Stored data.
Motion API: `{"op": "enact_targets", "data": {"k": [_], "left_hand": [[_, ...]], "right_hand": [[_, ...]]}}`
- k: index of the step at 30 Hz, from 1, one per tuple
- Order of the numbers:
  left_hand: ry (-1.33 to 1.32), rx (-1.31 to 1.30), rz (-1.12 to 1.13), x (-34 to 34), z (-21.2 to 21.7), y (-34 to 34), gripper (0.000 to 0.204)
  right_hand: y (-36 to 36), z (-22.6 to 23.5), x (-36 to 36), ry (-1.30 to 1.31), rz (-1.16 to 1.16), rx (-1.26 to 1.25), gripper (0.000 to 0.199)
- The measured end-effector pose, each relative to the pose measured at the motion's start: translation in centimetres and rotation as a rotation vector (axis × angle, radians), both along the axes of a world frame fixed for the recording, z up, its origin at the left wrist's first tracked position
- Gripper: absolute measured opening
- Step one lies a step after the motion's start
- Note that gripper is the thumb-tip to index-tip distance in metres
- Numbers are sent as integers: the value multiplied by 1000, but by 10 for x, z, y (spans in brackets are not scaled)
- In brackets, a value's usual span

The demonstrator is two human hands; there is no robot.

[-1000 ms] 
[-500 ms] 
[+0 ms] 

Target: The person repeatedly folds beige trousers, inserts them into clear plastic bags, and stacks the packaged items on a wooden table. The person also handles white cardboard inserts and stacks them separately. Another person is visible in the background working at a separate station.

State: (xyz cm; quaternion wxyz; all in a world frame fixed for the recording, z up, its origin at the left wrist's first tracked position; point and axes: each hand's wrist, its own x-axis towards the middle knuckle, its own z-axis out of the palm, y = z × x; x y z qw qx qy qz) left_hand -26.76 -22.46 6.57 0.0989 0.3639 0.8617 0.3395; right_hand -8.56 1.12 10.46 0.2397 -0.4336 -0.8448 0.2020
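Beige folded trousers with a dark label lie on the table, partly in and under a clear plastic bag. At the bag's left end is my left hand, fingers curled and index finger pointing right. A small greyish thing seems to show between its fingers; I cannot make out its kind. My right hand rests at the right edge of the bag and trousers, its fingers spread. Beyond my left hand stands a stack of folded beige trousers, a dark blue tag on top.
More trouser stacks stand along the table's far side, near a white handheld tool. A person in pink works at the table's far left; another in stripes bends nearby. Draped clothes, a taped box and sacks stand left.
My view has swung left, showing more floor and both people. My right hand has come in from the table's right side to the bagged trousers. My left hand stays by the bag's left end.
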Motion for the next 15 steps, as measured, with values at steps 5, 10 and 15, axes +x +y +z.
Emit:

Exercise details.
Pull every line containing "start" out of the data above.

Response to the task.
- The measured end-effector pose, each relative to the pose measured at the motion's start: translation in centimetres and rotation as a rotation vector (axis × angle, radians), both along the axes of a world frame fixed for the recording, z up, its origin at the left wrist's first tracked position
- Step one lies a step after the motion's start

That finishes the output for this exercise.